How to complete this task
The whole listing is to be retyped exactly as it appears.

—————

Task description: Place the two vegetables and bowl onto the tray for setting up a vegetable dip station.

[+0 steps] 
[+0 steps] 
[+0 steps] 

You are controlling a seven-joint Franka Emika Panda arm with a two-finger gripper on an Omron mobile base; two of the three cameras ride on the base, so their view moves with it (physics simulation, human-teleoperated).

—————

Result for this task
Task description: Place the two vegetables and bowl onto the tray for setting up a vegetable dip station.

[+0 steps] 
[+0 steps] 
[+0 steps] 

You are controlling a seven-joint Franka Emika Panda arm with a two-finger gripper on an Omron mobile base; two of the three cameras ride on the base, so their view moves with it (physics simulation, human-teleoperated).

The requested output has been fully supplied.